**What is being asked:** In the data below, one line contains "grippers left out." and a later one contains "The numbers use". Print both, with every line between them, exactly and alone.

Dataset entries:
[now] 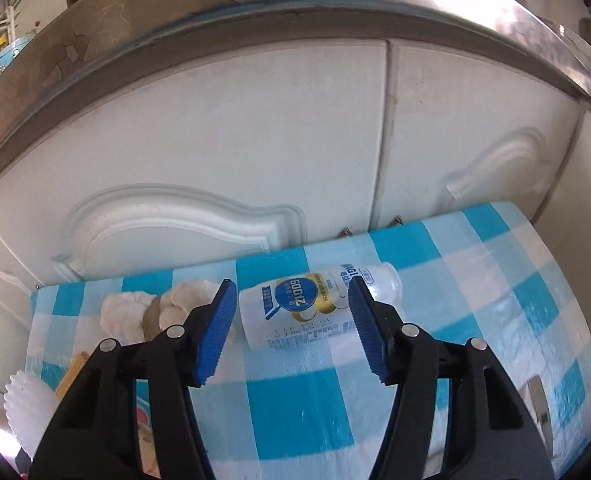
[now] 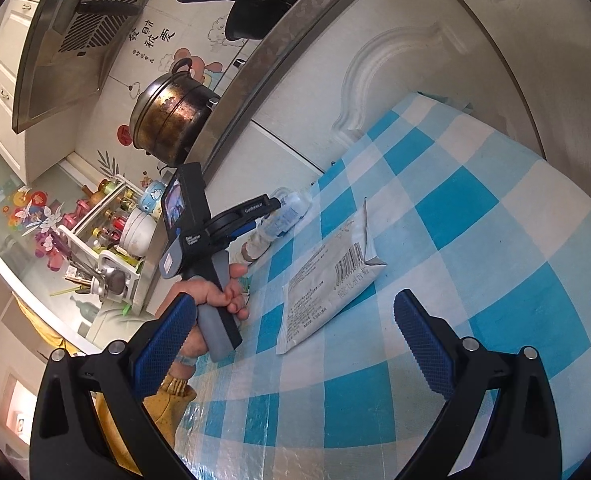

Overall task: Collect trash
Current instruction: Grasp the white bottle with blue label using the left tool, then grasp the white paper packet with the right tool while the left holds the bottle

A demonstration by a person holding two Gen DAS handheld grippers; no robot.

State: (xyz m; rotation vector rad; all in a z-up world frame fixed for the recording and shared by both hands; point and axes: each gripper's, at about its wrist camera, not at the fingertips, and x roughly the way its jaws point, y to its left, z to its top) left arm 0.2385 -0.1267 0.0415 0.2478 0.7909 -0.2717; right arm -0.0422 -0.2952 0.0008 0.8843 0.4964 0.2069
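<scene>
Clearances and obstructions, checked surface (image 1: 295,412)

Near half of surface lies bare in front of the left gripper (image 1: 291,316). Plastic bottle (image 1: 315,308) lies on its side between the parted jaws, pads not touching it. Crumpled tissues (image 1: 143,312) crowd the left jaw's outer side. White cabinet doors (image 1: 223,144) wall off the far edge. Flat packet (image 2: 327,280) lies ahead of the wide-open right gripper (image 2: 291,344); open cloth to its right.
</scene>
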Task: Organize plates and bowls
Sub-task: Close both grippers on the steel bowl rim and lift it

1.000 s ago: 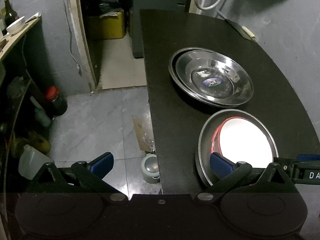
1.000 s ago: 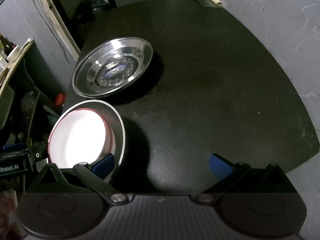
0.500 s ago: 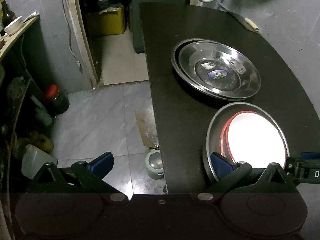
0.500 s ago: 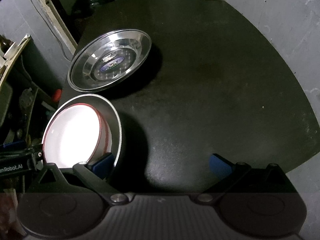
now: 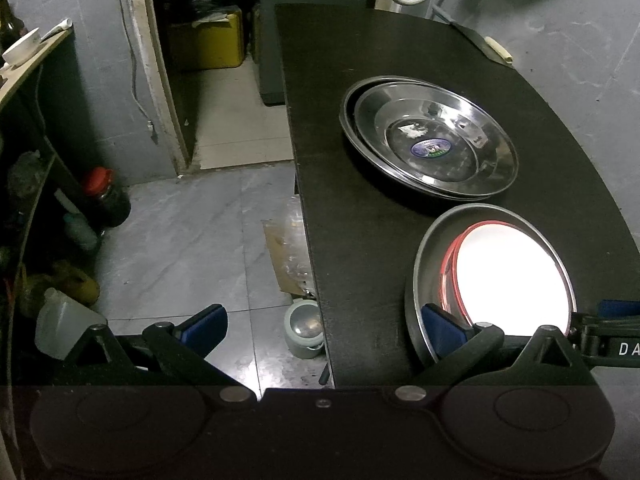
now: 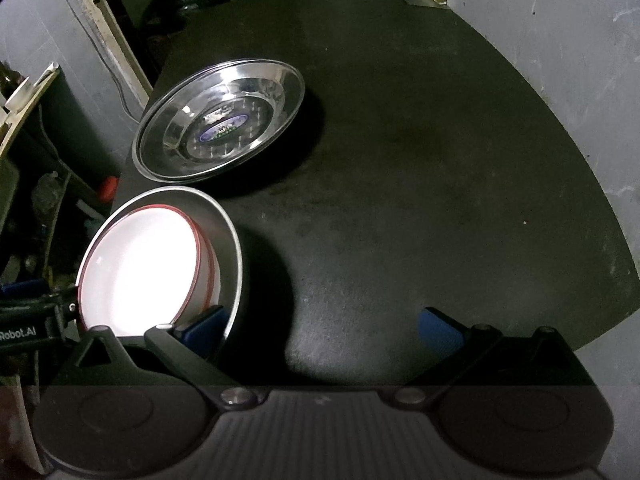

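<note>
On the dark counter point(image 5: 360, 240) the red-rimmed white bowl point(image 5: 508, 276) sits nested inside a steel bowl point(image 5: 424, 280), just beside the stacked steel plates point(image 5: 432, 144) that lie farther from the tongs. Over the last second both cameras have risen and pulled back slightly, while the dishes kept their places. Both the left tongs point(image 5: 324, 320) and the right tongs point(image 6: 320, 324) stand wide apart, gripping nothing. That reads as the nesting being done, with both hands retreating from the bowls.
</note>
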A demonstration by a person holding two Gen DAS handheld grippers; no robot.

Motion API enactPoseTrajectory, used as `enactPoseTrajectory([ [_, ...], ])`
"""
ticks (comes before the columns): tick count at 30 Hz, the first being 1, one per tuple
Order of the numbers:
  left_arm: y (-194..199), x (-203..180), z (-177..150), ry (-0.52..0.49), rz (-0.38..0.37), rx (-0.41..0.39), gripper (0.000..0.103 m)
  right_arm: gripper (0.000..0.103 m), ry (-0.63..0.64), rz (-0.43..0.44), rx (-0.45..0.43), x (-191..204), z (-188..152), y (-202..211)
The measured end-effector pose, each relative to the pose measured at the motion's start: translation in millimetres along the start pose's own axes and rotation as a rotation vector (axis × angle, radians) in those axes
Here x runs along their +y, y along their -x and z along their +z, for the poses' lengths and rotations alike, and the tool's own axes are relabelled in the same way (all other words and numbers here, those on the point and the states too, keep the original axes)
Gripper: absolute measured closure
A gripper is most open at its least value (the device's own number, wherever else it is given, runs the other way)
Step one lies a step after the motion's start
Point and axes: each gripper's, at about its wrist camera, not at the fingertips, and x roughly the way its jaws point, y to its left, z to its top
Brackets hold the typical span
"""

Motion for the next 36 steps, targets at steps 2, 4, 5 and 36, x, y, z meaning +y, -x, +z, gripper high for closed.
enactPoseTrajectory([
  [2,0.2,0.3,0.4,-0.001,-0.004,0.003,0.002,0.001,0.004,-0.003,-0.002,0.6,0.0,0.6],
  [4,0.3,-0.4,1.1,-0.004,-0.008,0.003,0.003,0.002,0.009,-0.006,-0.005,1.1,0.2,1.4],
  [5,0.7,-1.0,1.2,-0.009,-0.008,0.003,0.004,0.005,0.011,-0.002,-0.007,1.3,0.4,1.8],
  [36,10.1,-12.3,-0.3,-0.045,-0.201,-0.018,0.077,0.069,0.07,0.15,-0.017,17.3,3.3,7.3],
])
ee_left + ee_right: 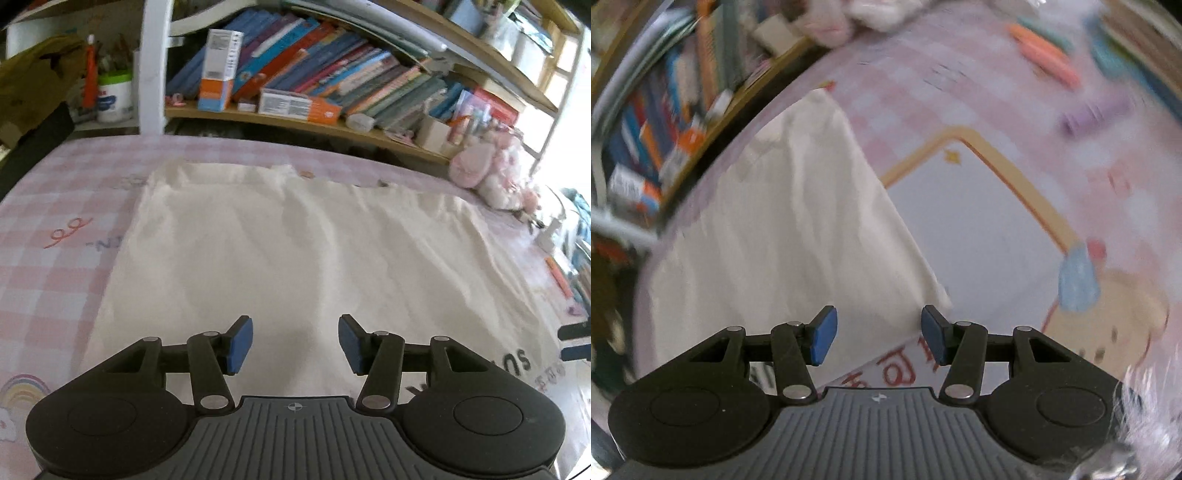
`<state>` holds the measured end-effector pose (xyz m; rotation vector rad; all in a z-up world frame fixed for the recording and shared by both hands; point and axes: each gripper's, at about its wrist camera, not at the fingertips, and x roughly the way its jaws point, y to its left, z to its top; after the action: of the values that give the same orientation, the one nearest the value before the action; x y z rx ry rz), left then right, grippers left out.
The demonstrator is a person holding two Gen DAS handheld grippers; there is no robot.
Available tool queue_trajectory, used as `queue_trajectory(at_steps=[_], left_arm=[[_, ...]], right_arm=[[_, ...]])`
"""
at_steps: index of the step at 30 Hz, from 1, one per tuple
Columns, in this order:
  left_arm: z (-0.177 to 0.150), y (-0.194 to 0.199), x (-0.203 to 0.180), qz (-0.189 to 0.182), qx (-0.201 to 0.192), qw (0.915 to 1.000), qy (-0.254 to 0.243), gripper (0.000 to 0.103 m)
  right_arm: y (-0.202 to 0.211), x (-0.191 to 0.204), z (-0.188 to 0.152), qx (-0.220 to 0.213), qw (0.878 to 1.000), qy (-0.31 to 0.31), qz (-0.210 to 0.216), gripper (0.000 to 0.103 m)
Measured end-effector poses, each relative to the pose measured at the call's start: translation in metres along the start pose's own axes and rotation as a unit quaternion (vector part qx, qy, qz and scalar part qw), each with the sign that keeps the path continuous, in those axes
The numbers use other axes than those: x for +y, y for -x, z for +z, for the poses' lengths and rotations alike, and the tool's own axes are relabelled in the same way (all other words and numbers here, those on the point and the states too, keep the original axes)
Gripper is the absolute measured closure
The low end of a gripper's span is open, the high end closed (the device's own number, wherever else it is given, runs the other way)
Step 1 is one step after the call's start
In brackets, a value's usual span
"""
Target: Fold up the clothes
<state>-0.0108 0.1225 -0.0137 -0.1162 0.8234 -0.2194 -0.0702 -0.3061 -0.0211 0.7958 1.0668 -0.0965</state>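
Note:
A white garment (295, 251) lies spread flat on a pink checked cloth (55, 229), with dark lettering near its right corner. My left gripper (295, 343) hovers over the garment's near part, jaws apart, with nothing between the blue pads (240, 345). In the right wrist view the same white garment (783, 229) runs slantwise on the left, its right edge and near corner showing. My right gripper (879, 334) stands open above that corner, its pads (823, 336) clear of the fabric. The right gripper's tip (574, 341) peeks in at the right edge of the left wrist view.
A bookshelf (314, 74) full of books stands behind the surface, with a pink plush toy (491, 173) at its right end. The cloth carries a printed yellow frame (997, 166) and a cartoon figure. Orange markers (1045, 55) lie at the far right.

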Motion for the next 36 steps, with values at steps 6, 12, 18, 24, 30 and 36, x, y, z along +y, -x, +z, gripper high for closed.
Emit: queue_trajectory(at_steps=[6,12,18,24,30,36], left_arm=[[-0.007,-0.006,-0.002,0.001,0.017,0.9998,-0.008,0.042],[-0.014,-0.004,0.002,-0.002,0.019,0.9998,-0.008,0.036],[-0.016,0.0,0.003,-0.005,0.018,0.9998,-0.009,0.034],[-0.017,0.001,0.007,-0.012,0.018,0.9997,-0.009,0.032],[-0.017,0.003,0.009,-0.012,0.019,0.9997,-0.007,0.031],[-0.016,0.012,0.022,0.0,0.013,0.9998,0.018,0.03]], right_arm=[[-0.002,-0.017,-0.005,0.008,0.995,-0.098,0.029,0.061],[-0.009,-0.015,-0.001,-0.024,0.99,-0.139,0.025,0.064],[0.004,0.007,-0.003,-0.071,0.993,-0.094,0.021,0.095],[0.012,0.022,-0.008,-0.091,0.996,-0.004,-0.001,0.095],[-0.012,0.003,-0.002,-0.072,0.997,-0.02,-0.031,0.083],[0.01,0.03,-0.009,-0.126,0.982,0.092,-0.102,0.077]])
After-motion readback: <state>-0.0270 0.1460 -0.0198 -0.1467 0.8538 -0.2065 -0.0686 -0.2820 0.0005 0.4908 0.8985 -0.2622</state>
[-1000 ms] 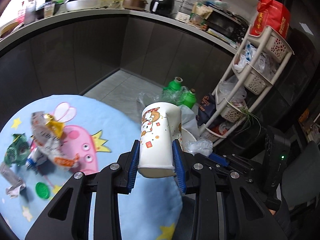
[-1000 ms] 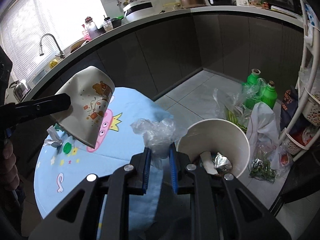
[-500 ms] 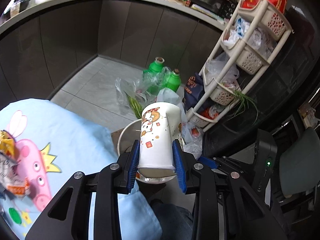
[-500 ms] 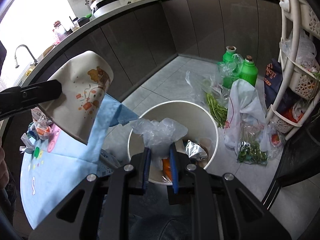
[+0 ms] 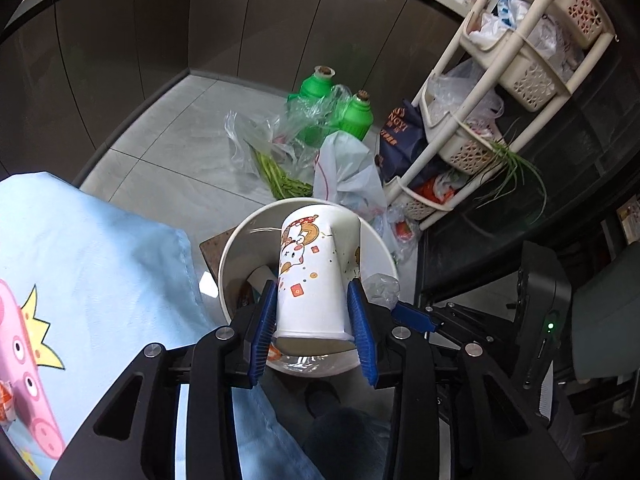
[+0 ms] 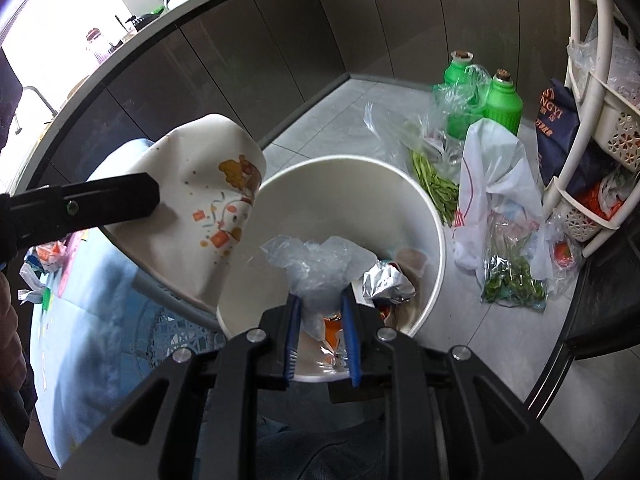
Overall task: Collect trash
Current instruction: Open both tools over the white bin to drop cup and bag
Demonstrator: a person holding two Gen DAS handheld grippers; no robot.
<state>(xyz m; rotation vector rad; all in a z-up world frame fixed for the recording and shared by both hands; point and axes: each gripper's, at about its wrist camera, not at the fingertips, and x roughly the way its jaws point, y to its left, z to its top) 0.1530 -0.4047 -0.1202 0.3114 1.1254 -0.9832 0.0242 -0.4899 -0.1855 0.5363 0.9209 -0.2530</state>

**Output for this exercise:**
`<state>` holds the measured end-effector pose (xyz m; rotation vector rad; all in a z-up world frame fixed for the recording and shared by both hands; point and axes: each gripper's, at about its wrist camera, not at the fingertips, and x roughly the way its jaws point, y to its left, z to its top; after the action: of the values that give the same orientation, the one nearest the value before the action; x y z rx ry rz), left then right, grippers left out.
The demonstrator is a person holding two Gen DAS handheld grippers; there is no robot.
Available tool queue_trajectory, used as `queue_trajectory(at_steps=[_], left_arm=[[_, ...]], right_arm=[[_, ...]])`
"""
at_steps: index of the step at 30 Hz, from 1, one per tuple
Columns, in this order:
  left_arm: z (-0.177 to 0.150), y (-0.194 to 0.199), x (-0.203 to 0.180), qz (-0.189 to 0.182), qx (-0.201 to 0.192), qw (0.915 to 1.000), qy (-0.254 to 0.243), gripper (0.000 to 0.103 m)
  right_arm: y (-0.202 to 0.211), x (-0.191 to 0.204), z (-0.188 to 0.152), qx (-0.220 to 0.213), qw (0.878 to 1.000), qy (-0.31 to 0.31), qz (-0.210 to 0.216), gripper (0.000 to 0.103 m)
Measured end-effector poses, each relative to the pose measured at the call's start: translation in metres along the start pose's own axes and rotation as a unit quaternion (vector part qx, qy, qz and scalar part qw), each with the sign that keeps the path continuous, in those axes
The numbers use other axes than those: x for +y, y for -x, z for +z, for the poses' lengths and rotations alike, and the tool's own axes are relabelled in the same way (all other words and numbers here, those on the point and the states too, keep the original axes)

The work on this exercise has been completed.